-- Material provided follows --

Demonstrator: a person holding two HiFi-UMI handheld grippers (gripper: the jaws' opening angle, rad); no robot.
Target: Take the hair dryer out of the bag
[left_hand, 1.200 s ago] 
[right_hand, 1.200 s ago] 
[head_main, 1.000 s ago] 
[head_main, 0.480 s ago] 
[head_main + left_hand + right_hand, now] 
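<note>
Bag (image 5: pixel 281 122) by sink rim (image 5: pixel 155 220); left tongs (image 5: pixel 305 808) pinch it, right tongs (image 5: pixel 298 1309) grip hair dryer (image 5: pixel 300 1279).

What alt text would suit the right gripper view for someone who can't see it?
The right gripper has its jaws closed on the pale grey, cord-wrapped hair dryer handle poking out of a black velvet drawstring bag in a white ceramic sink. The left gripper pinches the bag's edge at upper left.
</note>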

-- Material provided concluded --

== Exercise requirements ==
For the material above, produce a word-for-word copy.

== Exercise response ==
Demonstrator: a person holding two HiFi-UMI handheld grippers (gripper: the jaws' opening angle, rad); no robot.
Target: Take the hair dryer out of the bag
[left_hand, 1.200 s ago] 
[right_hand, 1.200 s ago] 
[head_main, 1.000 s ago] 
[head_main, 0.480 s ago] 
[head_main + left_hand + right_hand, now] 
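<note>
Bag (image 5: pixel 281 122) by sink rim (image 5: pixel 155 220); left tongs (image 5: pixel 305 808) pinch it, right tongs (image 5: pixel 298 1309) grip hair dryer (image 5: pixel 300 1279).

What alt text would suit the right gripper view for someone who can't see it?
The right gripper has its jaws closed on the pale grey, cord-wrapped hair dryer handle poking out of a black velvet drawstring bag in a white ceramic sink. The left gripper pinches the bag's edge at upper left.
</note>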

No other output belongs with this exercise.